Photo courtesy of the Beacon Journal.

Mary Hickox Bronson, 1777-1858

Mary Hickox Bronson, along with her husband, embarked upon a project, which many would not dream to assume. Bronson and her husband independently formed the Episcopal Church in Akron.

All expenses, including the erection of the building, as well as other administrative costs were funded by the Bronsons.

After the dedication, Bronson lent her services to the church as an active member of the congregation. In 1889, the church was renamed the Bronson Memorial Church to recognize the commitment and support of Bronson and her husband.

Photo from Emily Bronson Conger’s book, An Ohio Woman in the Philippines (1904)

Mary Ingersol Tod Evans, 1802-1869

Mary Ingersol Tod Evans, a pioneer in philanthropic service to the Akron area, was decades ahead of her time.

Born in Youngstown, Mary Ingersol Tod was the daughter of a judge. She was married twice. Her marriage to John McCurdy of Warren produced three children. Her first husband died in 1830. She then married Dr. Dana D. Evans of Akron. He died in 1849.

Evans became a leader and role model in 1851 through her involvement with the Young Men’s Association Women’s Committee. A year later in 1852 she served on the Ladies Committee of the Fireman’s Festival.

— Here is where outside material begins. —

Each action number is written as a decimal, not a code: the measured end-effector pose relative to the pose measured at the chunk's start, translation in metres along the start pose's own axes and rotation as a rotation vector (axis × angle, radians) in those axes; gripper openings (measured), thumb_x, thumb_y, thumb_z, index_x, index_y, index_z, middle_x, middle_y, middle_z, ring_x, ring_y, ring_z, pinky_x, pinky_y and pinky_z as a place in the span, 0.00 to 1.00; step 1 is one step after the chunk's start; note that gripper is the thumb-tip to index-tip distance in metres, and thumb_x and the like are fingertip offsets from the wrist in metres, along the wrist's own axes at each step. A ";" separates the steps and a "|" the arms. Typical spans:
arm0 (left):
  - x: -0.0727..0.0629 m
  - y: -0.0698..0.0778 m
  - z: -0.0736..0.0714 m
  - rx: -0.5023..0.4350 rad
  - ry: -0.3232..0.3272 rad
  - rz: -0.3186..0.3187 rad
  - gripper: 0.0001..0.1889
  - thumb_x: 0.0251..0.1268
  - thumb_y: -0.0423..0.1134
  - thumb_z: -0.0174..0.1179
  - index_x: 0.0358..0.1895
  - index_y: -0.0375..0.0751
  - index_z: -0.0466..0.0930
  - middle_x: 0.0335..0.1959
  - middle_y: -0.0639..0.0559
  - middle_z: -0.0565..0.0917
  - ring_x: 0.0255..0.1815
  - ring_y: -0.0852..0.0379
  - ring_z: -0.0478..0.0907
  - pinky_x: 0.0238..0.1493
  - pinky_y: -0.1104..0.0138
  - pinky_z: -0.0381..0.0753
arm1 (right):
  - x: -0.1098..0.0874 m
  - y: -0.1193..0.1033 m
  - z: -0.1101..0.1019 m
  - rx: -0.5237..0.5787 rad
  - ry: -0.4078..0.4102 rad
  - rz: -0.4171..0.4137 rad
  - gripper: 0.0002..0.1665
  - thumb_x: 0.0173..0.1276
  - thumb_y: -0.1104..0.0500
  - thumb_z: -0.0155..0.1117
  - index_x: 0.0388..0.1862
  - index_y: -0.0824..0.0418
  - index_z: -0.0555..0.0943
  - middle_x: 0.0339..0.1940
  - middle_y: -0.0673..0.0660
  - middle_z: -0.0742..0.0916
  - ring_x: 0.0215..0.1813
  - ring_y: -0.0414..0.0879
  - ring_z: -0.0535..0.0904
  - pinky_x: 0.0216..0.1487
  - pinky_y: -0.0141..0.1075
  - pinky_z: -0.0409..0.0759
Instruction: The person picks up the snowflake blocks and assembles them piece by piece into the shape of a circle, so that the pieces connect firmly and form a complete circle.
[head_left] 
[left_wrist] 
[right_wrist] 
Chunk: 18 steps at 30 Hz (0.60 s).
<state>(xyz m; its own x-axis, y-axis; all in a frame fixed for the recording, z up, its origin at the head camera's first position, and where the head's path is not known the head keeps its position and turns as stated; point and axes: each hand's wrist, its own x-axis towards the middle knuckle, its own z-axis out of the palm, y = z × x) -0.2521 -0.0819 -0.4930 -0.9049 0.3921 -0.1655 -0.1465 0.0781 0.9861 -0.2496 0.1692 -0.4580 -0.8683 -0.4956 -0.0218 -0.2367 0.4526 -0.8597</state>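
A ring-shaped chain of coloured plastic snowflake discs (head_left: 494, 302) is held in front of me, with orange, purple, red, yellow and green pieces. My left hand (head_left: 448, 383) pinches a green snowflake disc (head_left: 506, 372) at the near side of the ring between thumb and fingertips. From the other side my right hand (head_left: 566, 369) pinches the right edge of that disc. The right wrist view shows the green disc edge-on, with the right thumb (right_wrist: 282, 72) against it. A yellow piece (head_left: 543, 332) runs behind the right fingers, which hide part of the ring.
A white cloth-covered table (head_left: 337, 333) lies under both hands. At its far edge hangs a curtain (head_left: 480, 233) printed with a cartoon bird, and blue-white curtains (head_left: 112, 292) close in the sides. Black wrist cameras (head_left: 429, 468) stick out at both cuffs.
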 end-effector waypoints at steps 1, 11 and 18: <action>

During the Civil War, she was active in Akron’s Soldiers Aid Society, although never an officer in the organization Affiliated with Cleveland’s Sanitary Commission, the Akron Soldiers Aid Society contributed literally thousands of dollars worth of food and clothing to soldiers away fighting the Civil War. These Akron women spent evenings knitting mittens and socks for soldiers. They also packed food and other goods to be used in Army hospitals in a small room above a store on South Howard Street. The food and goods were shipped to Cleveland’s Sanitary Commission and then onto the hospitals that cared for the wounded. In addition, the organization raised much money by holding “dime parties,” socials and dinners.

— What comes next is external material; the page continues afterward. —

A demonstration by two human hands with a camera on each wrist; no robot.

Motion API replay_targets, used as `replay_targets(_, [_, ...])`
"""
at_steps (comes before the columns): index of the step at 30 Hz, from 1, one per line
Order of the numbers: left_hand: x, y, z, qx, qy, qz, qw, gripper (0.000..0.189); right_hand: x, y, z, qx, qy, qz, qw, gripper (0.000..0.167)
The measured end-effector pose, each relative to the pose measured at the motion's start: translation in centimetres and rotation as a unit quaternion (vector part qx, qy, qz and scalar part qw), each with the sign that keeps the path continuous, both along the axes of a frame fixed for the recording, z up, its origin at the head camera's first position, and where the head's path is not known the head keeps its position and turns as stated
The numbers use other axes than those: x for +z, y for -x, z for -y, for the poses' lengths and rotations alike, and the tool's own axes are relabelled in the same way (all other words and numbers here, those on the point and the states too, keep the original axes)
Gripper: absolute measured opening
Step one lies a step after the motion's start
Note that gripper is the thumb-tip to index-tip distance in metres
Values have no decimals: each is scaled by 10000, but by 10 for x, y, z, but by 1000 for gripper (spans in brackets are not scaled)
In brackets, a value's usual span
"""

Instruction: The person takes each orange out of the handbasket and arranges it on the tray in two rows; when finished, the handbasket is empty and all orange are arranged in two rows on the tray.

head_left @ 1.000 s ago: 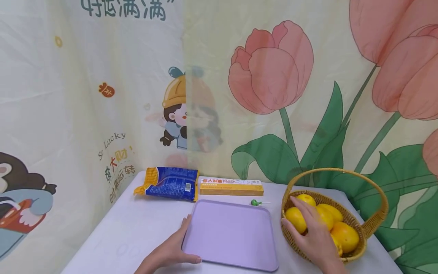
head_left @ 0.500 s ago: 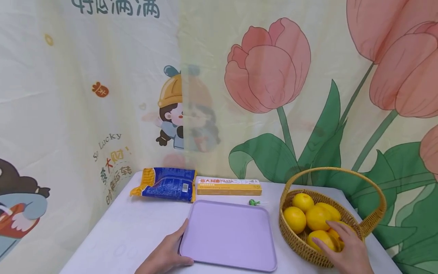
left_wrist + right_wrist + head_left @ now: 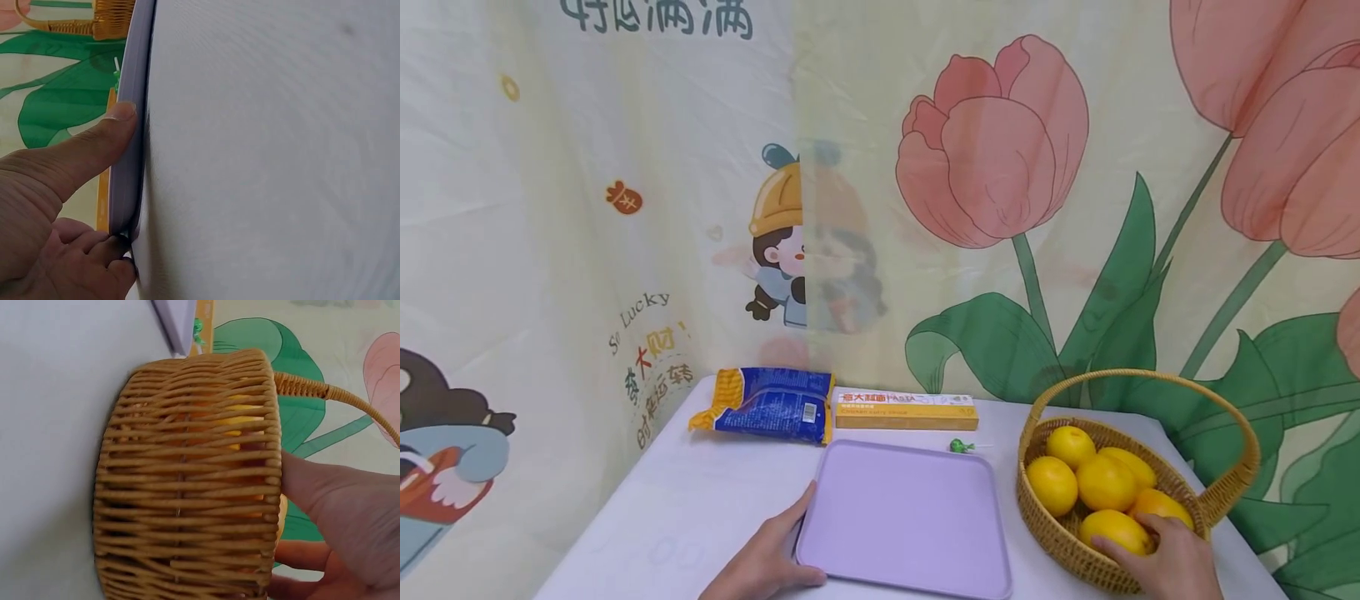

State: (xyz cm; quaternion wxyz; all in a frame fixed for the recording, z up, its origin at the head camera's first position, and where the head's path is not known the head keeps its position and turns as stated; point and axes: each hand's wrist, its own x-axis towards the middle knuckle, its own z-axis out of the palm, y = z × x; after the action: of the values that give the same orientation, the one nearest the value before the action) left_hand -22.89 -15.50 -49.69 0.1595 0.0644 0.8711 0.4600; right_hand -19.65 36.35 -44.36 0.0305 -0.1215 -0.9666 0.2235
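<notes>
A pale purple tray lies flat on the white table. My left hand holds its near left corner, thumb along the near edge and fingers at the left side; in the left wrist view the thumb presses the tray's edge. At the right, a wicker basket with a tall handle carries several yellow and orange fruits. My right hand reaches over its near rim and grips an oval yellow fruit, thumb on its near side. In the right wrist view the basket wall hides the fingertips.
Behind the tray lie a blue and yellow packet and a long pasta box. A small green-headed stick rests near the tray's far edge. A printed curtain hangs behind the table; the basket handle arches above the fruits.
My right hand has moved from the basket's left fruits toward its near right side and lowered onto the oval yellow fruit. The left hand stays at the tray's corner.
</notes>
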Motion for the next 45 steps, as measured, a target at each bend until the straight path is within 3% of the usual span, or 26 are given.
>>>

Evans also served as the matron of the Northern Ohio Hospital for the Insane. Evans is best known for establishing the Ladies Cemetery Association. Evans believed that the Akron Rural Cemetery deserved to be as beautifully kept as the rest of the city. A live-in groundskeeper seemed to be the solution.

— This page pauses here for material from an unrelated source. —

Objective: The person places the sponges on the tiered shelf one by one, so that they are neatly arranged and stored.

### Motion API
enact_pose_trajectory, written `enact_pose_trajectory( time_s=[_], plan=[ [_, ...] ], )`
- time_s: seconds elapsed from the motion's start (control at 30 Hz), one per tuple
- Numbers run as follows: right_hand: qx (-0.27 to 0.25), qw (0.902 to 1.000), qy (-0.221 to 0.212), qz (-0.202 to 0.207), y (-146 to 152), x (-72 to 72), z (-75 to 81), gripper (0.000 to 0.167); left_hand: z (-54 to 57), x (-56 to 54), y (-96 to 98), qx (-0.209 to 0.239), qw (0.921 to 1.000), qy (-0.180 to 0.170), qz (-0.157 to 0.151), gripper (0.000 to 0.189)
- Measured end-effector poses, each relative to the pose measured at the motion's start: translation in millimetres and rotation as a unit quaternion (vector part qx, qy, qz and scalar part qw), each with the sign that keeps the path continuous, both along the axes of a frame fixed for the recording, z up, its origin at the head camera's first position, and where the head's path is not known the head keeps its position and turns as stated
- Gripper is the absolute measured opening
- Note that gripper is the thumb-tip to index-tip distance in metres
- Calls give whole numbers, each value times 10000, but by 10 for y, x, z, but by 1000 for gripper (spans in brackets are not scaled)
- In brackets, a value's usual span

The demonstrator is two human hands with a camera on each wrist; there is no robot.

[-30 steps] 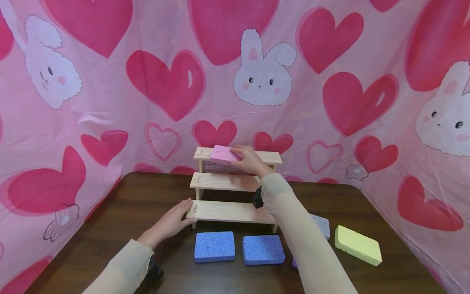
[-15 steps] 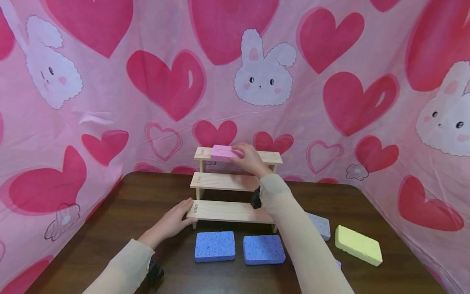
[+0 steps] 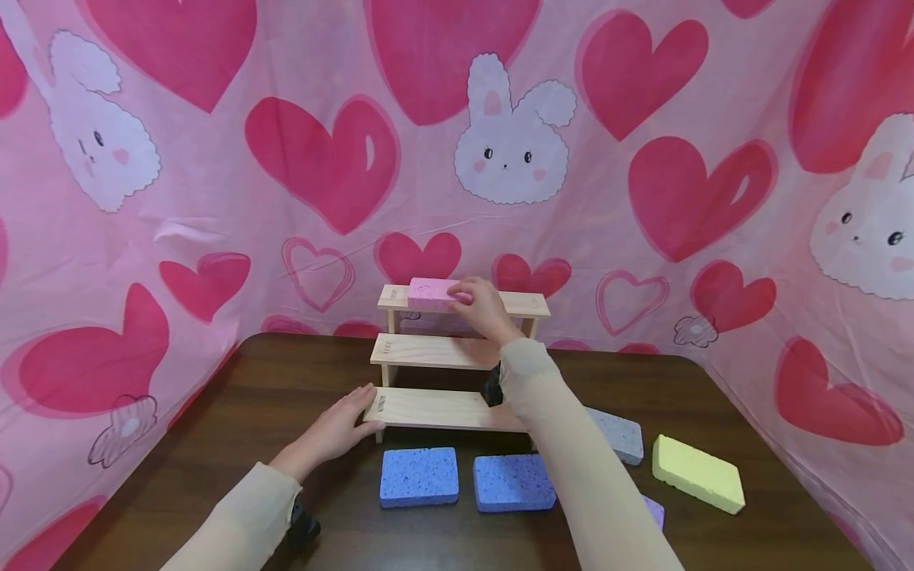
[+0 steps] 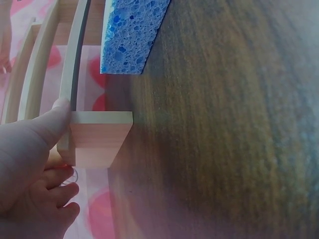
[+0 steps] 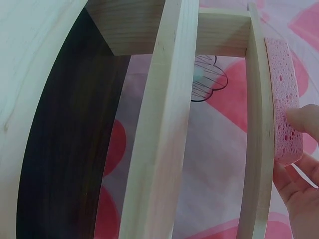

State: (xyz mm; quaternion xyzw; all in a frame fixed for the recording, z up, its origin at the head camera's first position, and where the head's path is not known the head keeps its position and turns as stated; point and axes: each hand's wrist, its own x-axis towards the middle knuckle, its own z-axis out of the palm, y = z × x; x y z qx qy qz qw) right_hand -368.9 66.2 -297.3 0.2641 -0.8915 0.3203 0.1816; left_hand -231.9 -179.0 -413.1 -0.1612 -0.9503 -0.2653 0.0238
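Note:
A three-step wooden stand (image 3: 435, 407) stands on the dark table. On the left part of its top step lies a pink sponge (image 3: 427, 293), flat along the board. My right hand (image 3: 487, 311) pinches the right end of that sponge; in the right wrist view the thumb is on the pink sponge (image 5: 284, 99), which rests against the top board (image 5: 258, 149). My left hand (image 3: 334, 432) holds the left end of the lowest step, thumb along the front edge in the left wrist view, where the fingers are partly hidden behind the board (image 4: 70, 74).
Two blue sponges (image 3: 419, 477) (image 3: 512, 482) lie in front of the stand. To the right are a grey-blue sponge (image 3: 620, 436), a yellow sponge (image 3: 698, 473) and a purple sponge (image 3: 654, 511), mostly hidden under my right forearm. A pink heart-patterned cloth (image 3: 435, 198) hangs behind.
The pink sponge has shifted slightly back and straightened along the top step, my right hand still on its end. My right forearm has swung a little left. The left hand stays put.

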Motion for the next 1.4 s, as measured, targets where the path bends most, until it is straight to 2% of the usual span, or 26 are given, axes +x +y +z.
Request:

She enlisted the help of her sisters, Julia Ford and Grace Perkins, as well as many community women. Together, they sponsored concerts and other events, raising funds to build a residence for a groundskeeper. Evans submitted what seemed to be an early press release, encouraging the Akron Daily Beacon to promote the event.

Evans remained active until her death in 1869.

Photo courtesy of the Beacon Journal.

Elizabeth Smith Abbey, 1807-1874

A woman dedicated to the preservation and success of the Akron community, Elizabeth Abbey contributed much of her life to helping her neighbors before, during and after the Civil War.

She was born Elizabeth Smith in Connecticut in 1807, married Henry S. Abbey in 1830 and settled in Akron with her husband in 1835. Her husband was the owner of prosperous jewelry store in the city.

She was affiliated with the Congregational Church, at the time the denomination of some of the most affluent and most community-minded women in the city. Abbey was also recognized for her participation as a member of the Ladies Committee of the Fireman’s Festival in 1852.

A decade later in 1862, Abbey was president and founding member of Akron’s Soldiers Aid Society. Affiliated with Cleveland’s Sanitary Commission, the Akron society contributed literally thousands of dollars worth of food and clothing to the hospitalized wounded and sick soldiers. These women spent evenings knitting mittens and socks for soldiers. They also packed food and other goods for the Army in a small room above a store on South Howard Street. The food and goods were shipped to Cleveland’s Sanitary Commission and then onto the hospitals that cared for the wounded. In addition, the organization raised much money by holding “dime parties,” socials and dinners.

Abbey also served as secretary, as well as original member of the Ladies National Covenant, an organization opposed to the import of goods during the Civil War. In 1865, she also collected clothes for freedmen.

Even until her death, Abbey remained active in the community, backing the Ladies Cemetery Association.

No photo is available of Elizabeth Abbey.